Department of Chemistry, Lash Miller Chemical Laboratories, University of Toronto, 80 St. George Street, Toronto, Ontario M5S 3H6, Canada.
J Am Chem Soc. 2013 Sep 4;135(35):13212-9. doi: 10.1021/ja4073904. Epub 2013 Aug 22.
Electron-deficient π-conjugated polymers are important for organic electronics, yet the ability to polymerize electron-deficient monomers in a controlled manner is challenging. Here we show that Ni(II)diimine catalysts are well suited for the controlled polymerization of electron-deficient heterocycles. The relative stability of the calculated catalyst-monomer (or catalyst-chain end) complex directly influences the polymerization. When the complex is predicted to be most stable (139.2 kJ/mol), these catalysts display rapid reaction kinetics, leading to relatively low polydispersities (∼1.5), chain lengths that are controlled by monomer:catalyst ratio, controlled monomer consumption up to 60% conversion, linear chain length growth up to 40% conversion, and 'living' chain ends that can be readily extended by adding more monomer. These are desirable features that highlight the importance of catalyst design for the synthesis of new conjugated polymers.

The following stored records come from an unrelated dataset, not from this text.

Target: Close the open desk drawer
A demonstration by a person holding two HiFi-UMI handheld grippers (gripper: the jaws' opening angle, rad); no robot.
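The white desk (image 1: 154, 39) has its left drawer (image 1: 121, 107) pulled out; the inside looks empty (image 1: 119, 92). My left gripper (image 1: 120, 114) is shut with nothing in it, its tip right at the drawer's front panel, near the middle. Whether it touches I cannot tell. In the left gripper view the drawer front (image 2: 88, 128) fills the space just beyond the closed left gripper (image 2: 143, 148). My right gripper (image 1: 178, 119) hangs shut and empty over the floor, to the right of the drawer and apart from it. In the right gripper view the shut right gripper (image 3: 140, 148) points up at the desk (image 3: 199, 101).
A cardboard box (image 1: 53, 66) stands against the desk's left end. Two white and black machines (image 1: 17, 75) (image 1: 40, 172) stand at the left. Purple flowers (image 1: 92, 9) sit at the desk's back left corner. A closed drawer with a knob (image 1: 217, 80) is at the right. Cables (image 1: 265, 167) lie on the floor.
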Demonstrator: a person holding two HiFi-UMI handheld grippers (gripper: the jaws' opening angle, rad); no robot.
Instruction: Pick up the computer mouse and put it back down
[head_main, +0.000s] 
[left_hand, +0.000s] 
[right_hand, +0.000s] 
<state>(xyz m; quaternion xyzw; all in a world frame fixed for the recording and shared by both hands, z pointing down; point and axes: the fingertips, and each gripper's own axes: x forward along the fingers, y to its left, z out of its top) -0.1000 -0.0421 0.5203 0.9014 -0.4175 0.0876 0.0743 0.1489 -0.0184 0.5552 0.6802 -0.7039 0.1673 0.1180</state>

缺电子π-共轭聚合物对于有机电子学很重要,但以可控方式聚合缺电子单体具有挑战性。在这里,我们表明 Ni(II)二亚胺催化剂非常适合缺电子杂环的可控聚合。计算出的催化剂-单体(或催化剂链末端)配合物的相对稳定性直接影响聚合。当预测配合物最稳定时(139.2 kJ/mol),这些催化剂表现出快速的反应动力学,导致相对较低的多分散性(约 1.5)、受单体:催化剂比例控制的链长、单体消耗控制可达 60%转化率、线性链长增长可达 40%转化率,以及可以通过添加更多单体轻松扩展的“活”链末端。这些都是理想的特性,突出了催化剂设计对于合成新型共轭聚合物的重要性。